Seriously, I haven't crunched the numbers on this but I'd be very surprised if in pure economic terms Israel gives back more total to Jews outside Israel than Jews have put into it. The Romany, starting with far fewer resources, wouldn't have been able to even start making a go of it -- colonizing a hostile territory is a high-capital-barrier-to-entry enterprise.
And frankly I think the idea of "nationalism" as a shield in and of itself is kind of a fetishized idea within Western political discourse that isn't really true. There is a certain psychological safety that comes with thinking "We have our own country which is ours where we make the laws and we raise the taxes and we command the military", but does that actually make Jews safer? If the paranoid fantasy came true and the Holocaust reignited tomorrow and, as the angriest Zionists claim is always on the brink of happening, the Christian West and the Muslim Mideast united to stomp out Judaism forever, would Israel really be an impregnable fortress of protection or just a convenient target for a first strike? (Remember that we're talking a fantasy where the United States jumps on the anti-Semitic bandwagon -- the possibility of this is the primary justification for why a specifically Jewish state was necessary and just going to America was not a solution. How long does Israel hold out against the *entire world* if the USA isn't at its back?)

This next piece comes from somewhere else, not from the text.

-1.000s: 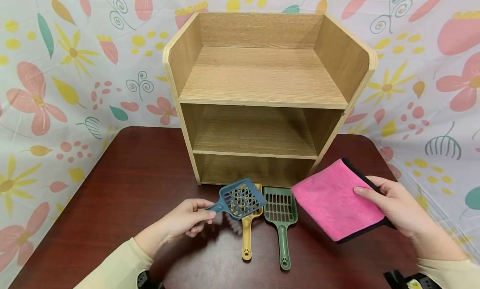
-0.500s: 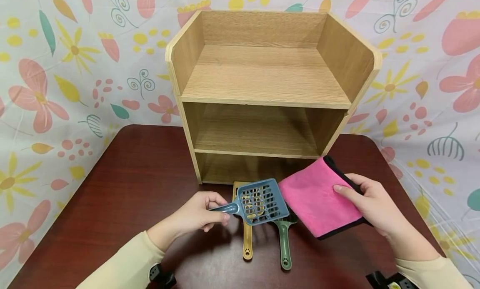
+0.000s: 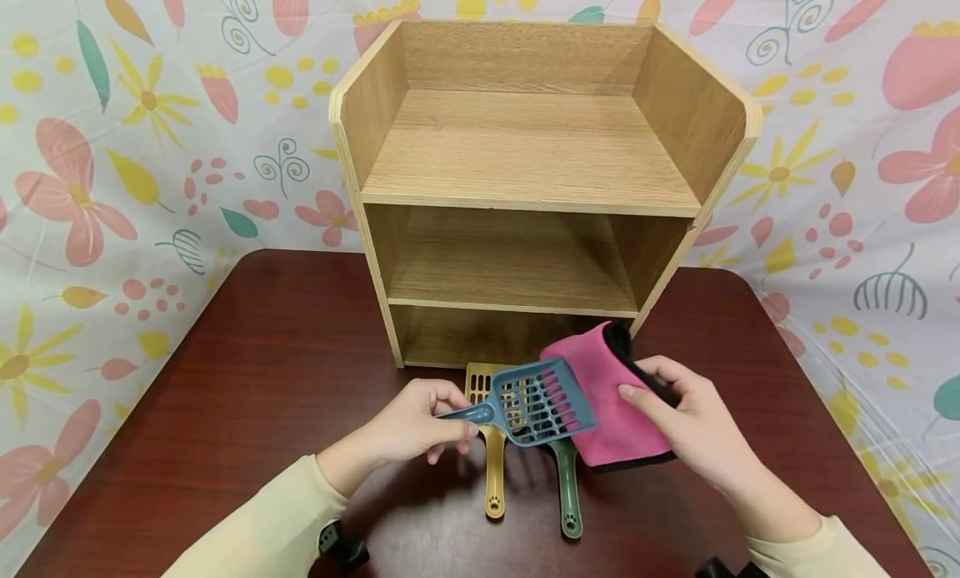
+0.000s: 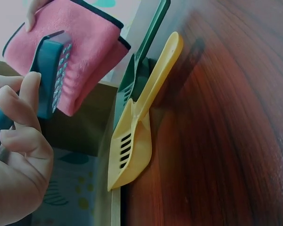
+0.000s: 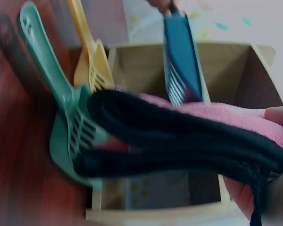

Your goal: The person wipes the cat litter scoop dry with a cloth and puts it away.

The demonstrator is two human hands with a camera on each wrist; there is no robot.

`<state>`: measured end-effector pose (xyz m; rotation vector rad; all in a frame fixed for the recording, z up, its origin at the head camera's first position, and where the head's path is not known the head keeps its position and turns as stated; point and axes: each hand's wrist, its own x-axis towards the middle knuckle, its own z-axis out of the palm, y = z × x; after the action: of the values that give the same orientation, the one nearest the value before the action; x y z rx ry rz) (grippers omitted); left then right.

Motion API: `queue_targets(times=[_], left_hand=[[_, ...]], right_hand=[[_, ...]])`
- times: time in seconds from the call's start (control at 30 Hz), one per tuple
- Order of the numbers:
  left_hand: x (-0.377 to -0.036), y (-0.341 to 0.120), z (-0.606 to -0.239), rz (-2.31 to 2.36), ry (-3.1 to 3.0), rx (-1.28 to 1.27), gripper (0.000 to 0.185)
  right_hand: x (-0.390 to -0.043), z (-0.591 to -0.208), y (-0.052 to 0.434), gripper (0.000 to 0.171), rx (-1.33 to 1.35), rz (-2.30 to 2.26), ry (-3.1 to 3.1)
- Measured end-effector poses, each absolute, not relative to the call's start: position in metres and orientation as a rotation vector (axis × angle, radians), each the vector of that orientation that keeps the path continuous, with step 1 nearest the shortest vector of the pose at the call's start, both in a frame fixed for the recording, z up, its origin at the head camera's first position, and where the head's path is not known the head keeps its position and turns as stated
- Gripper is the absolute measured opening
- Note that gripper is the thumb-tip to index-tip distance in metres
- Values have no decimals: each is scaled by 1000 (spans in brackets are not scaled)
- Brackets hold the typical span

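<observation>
Two hands are busy over the glossy red-brown table [image 3: 247, 353], and we start in the head view. On the left we have the left hand [image 3: 405, 425], thumb and fingers clamped on the handle of a blue slotted plastic scoop [image 3: 536, 401], which is up above the table, blade pointing right. Over on the right, there's the right hand [image 3: 697, 415] gripping a folded bright pink cloth with black edging [image 3: 617, 407], thumb across its pink face. The blue scoop's lip overlaps the cloth's left part; whether they touch, we can't tell from here. Below them on the table, a yellow slotted plastic scoop [image 3: 495, 476] lies to the left and a green slotted plastic scoop [image 3: 567, 486] to the right, handles toward the near side, the green one's blade mostly hidden from us. Just beyond, on the far side, stands a pale wooden three-level shelf [image 3: 525, 144], backed by a white flower-printed backdrop [image 3: 187, 27].

Over to the left wrist: we catch the blue scoop side-on at the cloth, fingers curled at its handle, the yellow scoop lying beside the green one.

And the right wrist, partly blurred: we get the cloth's black edge in layers close to the lens, the thumb on the pink, the other fingers hard to read.
</observation>
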<state>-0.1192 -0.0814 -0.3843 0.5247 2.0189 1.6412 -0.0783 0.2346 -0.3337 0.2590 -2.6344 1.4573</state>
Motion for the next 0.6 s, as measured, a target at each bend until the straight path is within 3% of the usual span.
queue_targets(times=[0.3, 0.6], left_hand=[[-121, -77, -386, 1684, 1977, 529, 16], [-123, -76, -387, 1706, 1922, 532, 18]], right_hand=[[-74, -344, 216, 25, 637, 1474, -2628], [-94, -360, 211, 30, 619, 1305, -2653]])
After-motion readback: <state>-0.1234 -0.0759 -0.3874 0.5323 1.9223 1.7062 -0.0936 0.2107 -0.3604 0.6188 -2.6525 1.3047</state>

And, see, if we're not talking about that specific counterfactual -- the *entire world* turning against Israel -- then what we're talking about Israel protecting people from is largely protecting them from problems created by Israel's presence and geographical location in the first place. If we're not talking about the EU becoming a new Third Reich, then the threats against Jews we're talking about come from Muslim suicide bombers and whatnot -- Muslims suicide bombers who are only there to bomb Jewish people because the Jewish people are in the Middle East, and whose primary motivation for doing so is the existence of the state of Israel in the Middle East. (Yes, a convenient motivation often stirred up by politicians to distract people from their own internal problems -- so?)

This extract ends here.